WIG20 zakończył dzień na poziomie 3128,55 pkt tracąc 1,75%. W dół poszły także notowania kontraktów terminowych na indeks największych spółek, lecz dalej utrzymuje się dodatnia baza, która po sesji wyniosła 21 pkt a liczba otwartych pozycji sięga 58 tys. sztuk. Zachowanie inwestorów grających na kontraktach terminowych świadczy z jednej strony o optymistycznym nastawieniu (dodatnia baza) z drugiej jednak strony rosnąca liczba otwarty pozycji dowodzi wysokiej niepewności jaka towarzyszy ostatnio wzrostom na warszawskim parkiecie. Wiadomo jednak, iż często wzrosty indeksów na fali niepewności okazują się największe, można zatem na tej podstawie spodziewać się ich kontynuacji przerywanej takimi jak wczoraj korektami.
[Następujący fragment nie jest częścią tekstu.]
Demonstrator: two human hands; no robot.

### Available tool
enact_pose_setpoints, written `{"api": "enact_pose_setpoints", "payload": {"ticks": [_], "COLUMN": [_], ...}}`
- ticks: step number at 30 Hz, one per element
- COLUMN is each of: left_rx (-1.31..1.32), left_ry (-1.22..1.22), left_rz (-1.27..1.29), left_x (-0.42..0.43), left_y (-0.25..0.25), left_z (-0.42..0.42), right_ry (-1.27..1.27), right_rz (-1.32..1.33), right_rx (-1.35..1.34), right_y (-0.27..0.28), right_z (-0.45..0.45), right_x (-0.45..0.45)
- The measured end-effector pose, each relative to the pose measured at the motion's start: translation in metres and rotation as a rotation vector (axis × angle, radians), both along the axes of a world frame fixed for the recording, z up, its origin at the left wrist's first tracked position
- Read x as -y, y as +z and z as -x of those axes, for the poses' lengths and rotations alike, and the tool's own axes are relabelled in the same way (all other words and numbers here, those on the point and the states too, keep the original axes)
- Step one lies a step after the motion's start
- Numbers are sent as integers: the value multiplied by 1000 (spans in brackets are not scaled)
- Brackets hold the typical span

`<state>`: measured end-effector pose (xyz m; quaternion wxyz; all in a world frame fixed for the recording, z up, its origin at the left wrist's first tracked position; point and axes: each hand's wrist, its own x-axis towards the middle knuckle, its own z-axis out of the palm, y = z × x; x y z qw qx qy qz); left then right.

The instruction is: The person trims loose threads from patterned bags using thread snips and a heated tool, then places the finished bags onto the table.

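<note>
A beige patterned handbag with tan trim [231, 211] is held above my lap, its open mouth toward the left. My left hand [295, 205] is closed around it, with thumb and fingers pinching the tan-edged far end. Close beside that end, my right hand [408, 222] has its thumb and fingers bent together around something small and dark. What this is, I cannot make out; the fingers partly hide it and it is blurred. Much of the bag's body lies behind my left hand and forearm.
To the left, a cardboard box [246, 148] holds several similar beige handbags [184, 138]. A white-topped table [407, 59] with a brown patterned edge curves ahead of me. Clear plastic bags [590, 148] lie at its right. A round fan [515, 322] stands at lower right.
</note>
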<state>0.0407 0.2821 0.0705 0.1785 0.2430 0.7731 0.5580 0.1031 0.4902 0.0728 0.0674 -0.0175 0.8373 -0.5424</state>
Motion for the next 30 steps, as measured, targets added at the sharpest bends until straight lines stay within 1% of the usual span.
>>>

Wczorajsze publikacje makroekonomiczne ze Stanów Zjednoczonych ukazały spadek inflacji producenta PPI we wrześniu o 1,3% w ujęciu miesięcznym. Powodem niższych cen płaconych przez producentów jest wrześniowa przecena na rynku surowców a zwłaszcza ropy naftowej. Widać to po wskaźniku inflacji bazowej, który nie uwzględnia cen żywności i paliw. Indeks ten wzrósł we wrześniu o 0,6% w ujęciu miesięcznym. Niższa od prognoz była również produkcja przemysłowa oraz wykorzystanie mocy produkcyjnych za oceanem. Dziś poznamy dane dotyczące inflacji konsumenta CPI. Oczekuje się spadku inflacji CPI w ujęciu miesięcznym o 0,3%, lecz wzrostu inflacji bazowej o 0,2% m/m. Powodem takich estymacji, podobnie jak w przypadku inflacji PPI, jest oczywiście spadek cen ropy naftowej. Warto jednak zauważyć, iż gdyby inflacja bazowa CPI zanotowała wzrost zgodny z prognozą ekonomistów wówczas w ujęciu rocznym wzrosłaby ona o 2,9% najwięcej od lutego 1996 roku.

Rosnąca inflacja bazowa powoduje spadek oczekiwań co do ewentualnych obniżek stóp procentowych za oceanem. Obecnie mówi się, iż FOMC może wstrzymywać się z reakcją nawet do połowy przyszłego roku. Czynnik (obniżka kosztu pieniądza), który napędzał rynki akcji słabnie na znaczeniu, jednak będące w pobliżu szczytów indeksy pchane siłą bezwładności mogą dalej rosnąc, mimo widocznego spowolnienia gospodarczego w Stanach Zjednoczonych.

Dziś również dane z amerykańskiego rynku nieruchomości. Oczekuje się spadku wydanych pozwoleń na budowę oraz mniejszej liczby rozpoczętych budów. Jeśli prognozy się potwierdzą wówczas liczba wydanych pozwoleń na budowę sięgnie poziomu z sierpnia 2002 roku, co ugruntuje przekonanie o słabnącym rynku nieruchomości w największej gospodarce świata.

Wczorajsze sierpniowe dane o przepływach kapitałowych netto, mimo iż wyższe od prognoz (116,8 mld USD, oczekiwano 50 mld USD), nie pozwoliły umocnić się dolarowi. Istotnym wsparciem na EUR/USD okazał się poziom 1,25. Umocnienie wspólnej waluty zaowocowało wzrostem na EUR/PLN. Dziś rano o godz. 8.50 za euro płaci się ponad 3,90 zł a za dolara 3,11 zł. Rozpoczęta korekta ostatniej fali umocnienia naszej waluty może zatem być kontynuowana.

Dzisiejsze dane z polskiej gospodarki dotyczące produkcji przemysłowej oraz inflacji PPI nie powinny istotnie oddziaływać na złotego. Oczekuje się spadku dynamiki wzrostu produkcji przemysłowej we wrześniu z 12,5% do 10,1% oraz wzrostu inflacji PPI z 3,4% r/r do 3,6% r/r. Rosnąca inflacja PPI, jeśli przełoży się na ceny płacone przez konsumenta będzie stanowiła bodziec do podwyżek stóp procentowych przez RPP. Na dane inflacyjne, jeśli będą wyższe od prognoz, może dziś zareagować wzrostem rentowności polski rynek długu.